Every entry that follows should be reproduced exactly.

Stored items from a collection
# # #

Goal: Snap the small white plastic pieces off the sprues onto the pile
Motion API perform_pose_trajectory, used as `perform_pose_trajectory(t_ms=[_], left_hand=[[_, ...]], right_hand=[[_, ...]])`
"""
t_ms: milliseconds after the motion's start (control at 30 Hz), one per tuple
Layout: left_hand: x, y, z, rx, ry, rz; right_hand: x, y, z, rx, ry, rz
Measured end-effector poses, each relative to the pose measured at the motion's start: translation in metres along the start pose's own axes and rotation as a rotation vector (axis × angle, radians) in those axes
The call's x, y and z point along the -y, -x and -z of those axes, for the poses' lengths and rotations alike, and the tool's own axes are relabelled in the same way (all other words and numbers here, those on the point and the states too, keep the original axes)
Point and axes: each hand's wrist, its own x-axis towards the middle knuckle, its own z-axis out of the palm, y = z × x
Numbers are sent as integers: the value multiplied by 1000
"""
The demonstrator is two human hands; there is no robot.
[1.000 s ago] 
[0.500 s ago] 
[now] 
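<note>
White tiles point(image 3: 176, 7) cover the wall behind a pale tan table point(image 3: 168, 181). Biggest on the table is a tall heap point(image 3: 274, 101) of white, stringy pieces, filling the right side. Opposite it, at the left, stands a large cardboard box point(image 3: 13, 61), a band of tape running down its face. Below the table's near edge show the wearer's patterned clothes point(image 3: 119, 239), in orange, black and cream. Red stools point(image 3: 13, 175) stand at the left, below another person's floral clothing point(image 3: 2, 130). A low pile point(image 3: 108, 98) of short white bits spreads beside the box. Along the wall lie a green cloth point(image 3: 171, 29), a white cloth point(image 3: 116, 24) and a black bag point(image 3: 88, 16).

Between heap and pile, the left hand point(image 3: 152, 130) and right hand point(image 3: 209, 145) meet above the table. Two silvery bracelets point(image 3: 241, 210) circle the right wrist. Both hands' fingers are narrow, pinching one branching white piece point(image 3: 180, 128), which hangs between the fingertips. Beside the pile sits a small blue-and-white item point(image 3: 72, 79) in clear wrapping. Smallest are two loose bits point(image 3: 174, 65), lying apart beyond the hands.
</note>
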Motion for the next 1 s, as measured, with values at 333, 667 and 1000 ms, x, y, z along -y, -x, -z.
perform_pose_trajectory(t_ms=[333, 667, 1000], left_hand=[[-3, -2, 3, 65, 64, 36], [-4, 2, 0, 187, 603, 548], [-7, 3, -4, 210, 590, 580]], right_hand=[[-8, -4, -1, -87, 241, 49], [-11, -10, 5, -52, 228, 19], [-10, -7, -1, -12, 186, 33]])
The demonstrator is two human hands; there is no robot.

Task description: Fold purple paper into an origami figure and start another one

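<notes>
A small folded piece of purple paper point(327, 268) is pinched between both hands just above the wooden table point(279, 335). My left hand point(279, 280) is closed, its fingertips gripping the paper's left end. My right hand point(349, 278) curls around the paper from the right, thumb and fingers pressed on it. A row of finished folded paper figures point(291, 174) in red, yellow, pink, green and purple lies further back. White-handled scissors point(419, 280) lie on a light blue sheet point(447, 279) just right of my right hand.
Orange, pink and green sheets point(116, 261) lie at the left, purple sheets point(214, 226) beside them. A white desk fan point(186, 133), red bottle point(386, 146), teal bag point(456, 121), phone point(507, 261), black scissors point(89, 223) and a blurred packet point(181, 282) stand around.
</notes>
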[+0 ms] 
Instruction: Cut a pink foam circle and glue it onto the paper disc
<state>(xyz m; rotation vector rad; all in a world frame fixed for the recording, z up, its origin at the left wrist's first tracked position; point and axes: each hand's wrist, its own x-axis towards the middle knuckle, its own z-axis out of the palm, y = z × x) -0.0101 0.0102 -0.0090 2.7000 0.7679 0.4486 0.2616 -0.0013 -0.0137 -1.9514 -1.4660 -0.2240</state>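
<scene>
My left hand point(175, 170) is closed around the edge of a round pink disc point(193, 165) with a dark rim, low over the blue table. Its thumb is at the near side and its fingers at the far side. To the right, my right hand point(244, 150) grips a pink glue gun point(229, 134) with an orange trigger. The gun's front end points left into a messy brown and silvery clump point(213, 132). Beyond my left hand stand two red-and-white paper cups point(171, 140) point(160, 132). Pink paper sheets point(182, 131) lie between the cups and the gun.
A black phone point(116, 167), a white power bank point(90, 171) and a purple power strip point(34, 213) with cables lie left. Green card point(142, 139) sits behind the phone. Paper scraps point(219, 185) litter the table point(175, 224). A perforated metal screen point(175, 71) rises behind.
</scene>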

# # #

TASK RESULT:
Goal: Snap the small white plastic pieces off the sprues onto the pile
Motion API perform_pose_trajectory, used as `perform_pose_trajectory(t_ms=[_], left_hand=[[_, ...]], right_hand=[[_, ...]])`
"""
t_ms: milliseconds after the motion's start (control at 30 Hz), one per tuple
Layout: left_hand: x, y, z, rx, ry, rz; right_hand: x, y, z, rx, ry, rz
Measured end-effector poses, each relative to the pose measured at the motion's start: translation in metres along the start pose's own axes and rotation as a rotation vector (axis × angle, radians) in those axes
The call's x, y and z point along the -y, -x and -z of those axes, for the poses' lengths and rotations alike, and the tool's own axes are relabelled in the same way (all other words and numbers here, those on the point and the states too, keep the original axes)
Point and axes: each hand's wrist, its own x-axis towards the middle knuckle, its own z-axis out of the palm, y = z × x
Numbers are sent as integers: the value multiplied by 1000
"""
The demonstrator is two human hands; there is no robot.
[1.000 s ago] 
[0.500 s ago] 
[now] 
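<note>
White tiles point(image 3: 176, 7) cover the wall behind a pale tan table point(image 3: 168, 181). Biggest on the table is a tall heap point(image 3: 274, 101) of white, stringy pieces, filling the right side. Opposite it, at the left, stands a large cardboard box point(image 3: 13, 61), a band of tape running down its face. Below the table's near edge show the wearer's patterned clothes point(image 3: 119, 239), in orange, black and cream. Red stools point(image 3: 13, 175) stand at the left, below another person's floral clothing point(image 3: 2, 130). A low pile point(image 3: 108, 98) of short white bits spreads beside the box. Along the wall lie a green cloth point(image 3: 171, 29), a white cloth point(image 3: 116, 24) and a black bag point(image 3: 88, 16).

Between heap and pile, the left hand point(image 3: 152, 130) and right hand point(image 3: 209, 145) meet above the table. Two silvery bracelets point(image 3: 241, 210) circle the right wrist. Both hands' fingers are narrow, pinching one branching white piece point(image 3: 180, 128), which hangs between the fingertips. Beside the pile sits a small blue-and-white item point(image 3: 72, 79) in clear wrapping. Smallest are two loose bits point(image 3: 174, 65), lying apart beyond the hands.
</note>
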Motion for the next 1 s, as measured, with values at 333, 667 and 1000 ms, x, y, z along -y, -x, -z.
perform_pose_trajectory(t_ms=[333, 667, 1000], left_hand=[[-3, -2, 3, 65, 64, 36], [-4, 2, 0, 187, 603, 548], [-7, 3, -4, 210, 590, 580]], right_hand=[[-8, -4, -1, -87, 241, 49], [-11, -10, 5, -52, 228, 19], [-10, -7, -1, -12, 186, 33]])
The demonstrator is two human hands; there is no robot.

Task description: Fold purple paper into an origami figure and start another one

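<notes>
A small folded piece of purple paper point(327, 268) is pinched between both hands just above the wooden table point(279, 335). My left hand point(279, 280) is closed, its fingertips gripping the paper's left end. My right hand point(349, 278) curls around the paper from the right, thumb and fingers pressed on it. A row of finished folded paper figures point(291, 174) in red, yellow, pink, green and purple lies further back. White-handled scissors point(419, 280) lie on a light blue sheet point(447, 279) just right of my right hand.
Orange, pink and green sheets point(116, 261) lie at the left, purple sheets point(214, 226) beside them. A white desk fan point(186, 133), red bottle point(386, 146), teal bag point(456, 121), phone point(507, 261), black scissors point(89, 223) and a blurred packet point(181, 282) stand around.
</notes>
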[+0 ms] 
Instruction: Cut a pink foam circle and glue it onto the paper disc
<state>(xyz m; rotation vector rad; all in a world frame fixed for the recording, z up, its origin at the left wrist's first tracked position; point and axes: each hand's wrist, its own x-axis towards the middle knuckle, its own z-axis out of the palm, y = z × x) -0.0101 0.0102 -0.0090 2.7000 0.7679 0.4486 0.2616 -0.0013 -0.0137 -1.9514 -1.4660 -0.2240</state>
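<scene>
My left hand point(175, 170) is closed around the edge of a round pink disc point(193, 165) with a dark rim, low over the blue table. Its thumb is at the near side and its fingers at the far side. To the right, my right hand point(244, 150) grips a pink glue gun point(229, 134) with an orange trigger. The gun's front end points left into a messy brown and silvery clump point(213, 132). Beyond my left hand stand two red-and-white paper cups point(171, 140) point(160, 132). Pink paper sheets point(182, 131) lie between the cups and the gun.
A black phone point(116, 167), a white power bank point(90, 171) and a purple power strip point(34, 213) with cables lie left. Green card point(142, 139) sits behind the phone. Paper scraps point(219, 185) litter the table point(175, 224). A perforated metal screen point(175, 71) rises behind.
</scene>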

The work on this exercise is done.